Task objective: Below are some records. How many of their lines contain the string "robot"? Give the number only.

Records for the exercise:
——————

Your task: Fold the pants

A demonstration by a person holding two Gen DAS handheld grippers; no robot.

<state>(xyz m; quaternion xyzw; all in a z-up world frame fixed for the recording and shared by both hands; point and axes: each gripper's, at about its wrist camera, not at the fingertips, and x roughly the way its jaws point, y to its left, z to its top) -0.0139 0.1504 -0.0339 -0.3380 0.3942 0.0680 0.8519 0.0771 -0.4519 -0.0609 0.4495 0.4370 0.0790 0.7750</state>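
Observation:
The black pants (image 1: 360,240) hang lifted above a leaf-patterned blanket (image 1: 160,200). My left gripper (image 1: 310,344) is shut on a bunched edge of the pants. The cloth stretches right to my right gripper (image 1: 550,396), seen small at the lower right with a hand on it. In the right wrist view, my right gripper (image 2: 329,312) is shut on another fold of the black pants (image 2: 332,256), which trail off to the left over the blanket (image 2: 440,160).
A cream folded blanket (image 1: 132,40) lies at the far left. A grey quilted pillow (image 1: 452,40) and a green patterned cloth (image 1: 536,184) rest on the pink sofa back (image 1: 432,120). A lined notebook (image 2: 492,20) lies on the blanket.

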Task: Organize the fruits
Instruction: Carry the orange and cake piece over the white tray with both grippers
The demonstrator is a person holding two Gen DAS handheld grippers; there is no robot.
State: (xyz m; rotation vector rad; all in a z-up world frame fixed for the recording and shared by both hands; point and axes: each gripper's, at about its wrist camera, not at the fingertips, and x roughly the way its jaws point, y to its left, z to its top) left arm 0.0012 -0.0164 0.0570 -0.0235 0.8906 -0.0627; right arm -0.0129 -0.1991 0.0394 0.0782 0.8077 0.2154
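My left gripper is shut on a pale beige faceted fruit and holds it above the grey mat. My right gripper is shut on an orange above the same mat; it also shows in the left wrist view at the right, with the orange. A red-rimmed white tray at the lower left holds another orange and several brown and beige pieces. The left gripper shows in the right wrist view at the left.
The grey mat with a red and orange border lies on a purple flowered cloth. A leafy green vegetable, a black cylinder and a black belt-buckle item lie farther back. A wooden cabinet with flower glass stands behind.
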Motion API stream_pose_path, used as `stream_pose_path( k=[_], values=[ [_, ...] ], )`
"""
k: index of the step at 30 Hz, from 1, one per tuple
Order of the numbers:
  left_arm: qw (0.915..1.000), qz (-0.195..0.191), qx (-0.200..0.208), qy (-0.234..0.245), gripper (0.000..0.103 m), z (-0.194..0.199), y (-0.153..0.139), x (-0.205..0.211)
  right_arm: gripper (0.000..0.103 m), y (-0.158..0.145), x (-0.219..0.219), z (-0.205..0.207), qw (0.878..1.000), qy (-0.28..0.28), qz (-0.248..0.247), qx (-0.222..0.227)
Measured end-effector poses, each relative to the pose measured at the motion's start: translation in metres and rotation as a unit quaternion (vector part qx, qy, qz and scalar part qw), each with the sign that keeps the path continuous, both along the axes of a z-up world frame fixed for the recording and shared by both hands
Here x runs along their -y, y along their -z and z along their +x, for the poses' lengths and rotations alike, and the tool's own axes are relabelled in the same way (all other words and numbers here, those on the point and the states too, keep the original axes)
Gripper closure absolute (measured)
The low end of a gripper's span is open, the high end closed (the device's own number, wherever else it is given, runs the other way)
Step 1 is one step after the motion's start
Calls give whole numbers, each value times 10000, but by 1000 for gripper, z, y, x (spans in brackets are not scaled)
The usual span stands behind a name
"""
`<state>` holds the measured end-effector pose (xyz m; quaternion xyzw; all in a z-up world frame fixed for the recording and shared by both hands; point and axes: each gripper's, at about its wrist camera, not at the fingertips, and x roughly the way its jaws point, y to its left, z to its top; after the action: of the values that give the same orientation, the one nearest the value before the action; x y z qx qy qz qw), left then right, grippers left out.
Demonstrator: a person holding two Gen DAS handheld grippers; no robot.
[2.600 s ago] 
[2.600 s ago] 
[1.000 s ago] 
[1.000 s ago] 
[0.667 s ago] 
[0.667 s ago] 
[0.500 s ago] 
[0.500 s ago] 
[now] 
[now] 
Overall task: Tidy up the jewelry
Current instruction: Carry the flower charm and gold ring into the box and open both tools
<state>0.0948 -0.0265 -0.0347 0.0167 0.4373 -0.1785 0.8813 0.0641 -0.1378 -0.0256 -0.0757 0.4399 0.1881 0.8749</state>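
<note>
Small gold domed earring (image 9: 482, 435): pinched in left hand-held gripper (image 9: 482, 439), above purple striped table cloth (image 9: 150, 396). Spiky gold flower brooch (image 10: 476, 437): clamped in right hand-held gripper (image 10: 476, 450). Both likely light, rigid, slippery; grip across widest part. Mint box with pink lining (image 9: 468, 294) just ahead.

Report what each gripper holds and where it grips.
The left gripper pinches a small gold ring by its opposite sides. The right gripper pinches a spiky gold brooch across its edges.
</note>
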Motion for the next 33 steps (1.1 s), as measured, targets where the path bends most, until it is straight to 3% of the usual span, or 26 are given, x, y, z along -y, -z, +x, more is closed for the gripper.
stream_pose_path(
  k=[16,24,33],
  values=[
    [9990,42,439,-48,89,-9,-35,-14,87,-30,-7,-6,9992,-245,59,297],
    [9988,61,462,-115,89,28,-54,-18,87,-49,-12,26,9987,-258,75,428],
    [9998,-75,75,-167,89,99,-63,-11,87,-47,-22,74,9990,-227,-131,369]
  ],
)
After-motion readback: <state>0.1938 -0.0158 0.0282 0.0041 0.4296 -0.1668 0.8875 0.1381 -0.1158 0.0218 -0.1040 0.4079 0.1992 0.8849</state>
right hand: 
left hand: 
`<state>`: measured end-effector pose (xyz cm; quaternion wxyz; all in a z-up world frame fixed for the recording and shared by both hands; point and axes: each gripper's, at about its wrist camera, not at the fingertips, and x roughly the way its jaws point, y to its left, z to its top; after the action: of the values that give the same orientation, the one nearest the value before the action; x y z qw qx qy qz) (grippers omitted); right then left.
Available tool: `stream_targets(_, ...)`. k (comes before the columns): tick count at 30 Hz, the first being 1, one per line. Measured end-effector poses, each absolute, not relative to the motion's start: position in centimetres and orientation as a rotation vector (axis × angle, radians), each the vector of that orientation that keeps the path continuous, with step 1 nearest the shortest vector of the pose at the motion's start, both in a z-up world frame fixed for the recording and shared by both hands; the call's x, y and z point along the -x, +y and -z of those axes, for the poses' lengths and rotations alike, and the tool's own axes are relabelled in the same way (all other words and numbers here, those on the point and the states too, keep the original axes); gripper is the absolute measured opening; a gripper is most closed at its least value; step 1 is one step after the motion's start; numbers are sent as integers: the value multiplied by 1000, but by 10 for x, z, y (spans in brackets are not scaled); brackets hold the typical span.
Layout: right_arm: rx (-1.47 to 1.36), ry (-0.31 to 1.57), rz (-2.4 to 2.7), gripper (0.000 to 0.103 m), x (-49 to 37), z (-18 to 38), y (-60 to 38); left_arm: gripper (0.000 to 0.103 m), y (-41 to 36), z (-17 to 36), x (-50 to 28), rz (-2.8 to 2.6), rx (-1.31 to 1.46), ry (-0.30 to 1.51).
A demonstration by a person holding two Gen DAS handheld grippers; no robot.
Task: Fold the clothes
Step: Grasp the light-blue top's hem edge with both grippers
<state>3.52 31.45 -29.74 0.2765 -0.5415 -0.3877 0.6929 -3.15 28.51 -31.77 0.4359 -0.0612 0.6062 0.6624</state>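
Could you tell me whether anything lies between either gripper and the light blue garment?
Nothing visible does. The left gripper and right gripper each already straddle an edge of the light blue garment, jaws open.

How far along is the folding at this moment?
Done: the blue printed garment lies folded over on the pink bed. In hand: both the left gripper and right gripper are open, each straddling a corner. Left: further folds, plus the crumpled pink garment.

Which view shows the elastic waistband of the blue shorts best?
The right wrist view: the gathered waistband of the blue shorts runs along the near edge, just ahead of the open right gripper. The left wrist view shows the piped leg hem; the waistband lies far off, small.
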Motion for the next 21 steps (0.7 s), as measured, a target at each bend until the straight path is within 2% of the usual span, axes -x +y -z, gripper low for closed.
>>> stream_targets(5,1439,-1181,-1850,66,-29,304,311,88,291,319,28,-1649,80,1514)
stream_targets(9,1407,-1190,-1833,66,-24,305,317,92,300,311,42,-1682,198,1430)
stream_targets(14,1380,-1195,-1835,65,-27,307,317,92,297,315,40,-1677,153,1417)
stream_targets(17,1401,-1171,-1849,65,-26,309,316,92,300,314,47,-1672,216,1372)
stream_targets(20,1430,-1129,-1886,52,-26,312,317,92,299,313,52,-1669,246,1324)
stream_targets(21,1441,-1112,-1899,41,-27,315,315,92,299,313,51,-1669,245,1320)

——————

Answer below: 4